(STORED DATA)

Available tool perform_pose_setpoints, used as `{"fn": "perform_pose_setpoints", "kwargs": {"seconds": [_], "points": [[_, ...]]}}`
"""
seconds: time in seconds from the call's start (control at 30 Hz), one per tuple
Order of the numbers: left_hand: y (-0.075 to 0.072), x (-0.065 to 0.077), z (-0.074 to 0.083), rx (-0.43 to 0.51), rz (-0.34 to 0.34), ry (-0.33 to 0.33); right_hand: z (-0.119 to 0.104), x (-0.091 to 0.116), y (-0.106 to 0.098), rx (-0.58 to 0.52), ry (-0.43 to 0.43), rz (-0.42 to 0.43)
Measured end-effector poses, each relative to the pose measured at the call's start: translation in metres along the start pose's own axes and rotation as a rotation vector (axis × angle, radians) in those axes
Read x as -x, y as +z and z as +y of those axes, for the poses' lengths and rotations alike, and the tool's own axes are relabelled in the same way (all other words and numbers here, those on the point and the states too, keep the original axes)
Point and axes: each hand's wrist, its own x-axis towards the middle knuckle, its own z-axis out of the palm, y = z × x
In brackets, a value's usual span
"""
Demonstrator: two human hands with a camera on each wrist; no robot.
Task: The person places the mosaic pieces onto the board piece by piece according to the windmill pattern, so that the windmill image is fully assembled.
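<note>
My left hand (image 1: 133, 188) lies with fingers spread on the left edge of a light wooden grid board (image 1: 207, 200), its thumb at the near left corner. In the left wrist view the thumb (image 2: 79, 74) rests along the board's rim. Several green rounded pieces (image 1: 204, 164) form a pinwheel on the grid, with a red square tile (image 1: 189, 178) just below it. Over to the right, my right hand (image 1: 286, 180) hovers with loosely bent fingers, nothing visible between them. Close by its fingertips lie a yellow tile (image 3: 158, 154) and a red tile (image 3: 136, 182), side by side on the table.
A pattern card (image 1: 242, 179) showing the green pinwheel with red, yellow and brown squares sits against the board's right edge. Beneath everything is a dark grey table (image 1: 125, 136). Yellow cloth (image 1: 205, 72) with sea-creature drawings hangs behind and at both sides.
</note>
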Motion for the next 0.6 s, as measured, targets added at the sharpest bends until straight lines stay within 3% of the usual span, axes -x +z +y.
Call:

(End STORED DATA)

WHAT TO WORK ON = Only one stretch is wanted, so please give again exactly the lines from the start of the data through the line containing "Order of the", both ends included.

TASK RESULT =
Available tool perform_pose_setpoints, used as `{"fn": "perform_pose_setpoints", "kwargs": {"seconds": [_], "points": [[_, ...]]}}`
"""
seconds: time in seconds from the call's start (control at 30 Hz), one per tuple
Order of the numbers: left_hand: y (-0.075 to 0.072), x (-0.065 to 0.077), z (-0.074 to 0.083), rx (-0.43 to 0.51), rz (-0.34 to 0.34), ry (-0.33 to 0.33); right_hand: z (-0.119 to 0.104), x (-0.091 to 0.116), y (-0.106 to 0.098), rx (-0.58 to 0.52), ry (-0.43 to 0.43), rz (-0.42 to 0.43)

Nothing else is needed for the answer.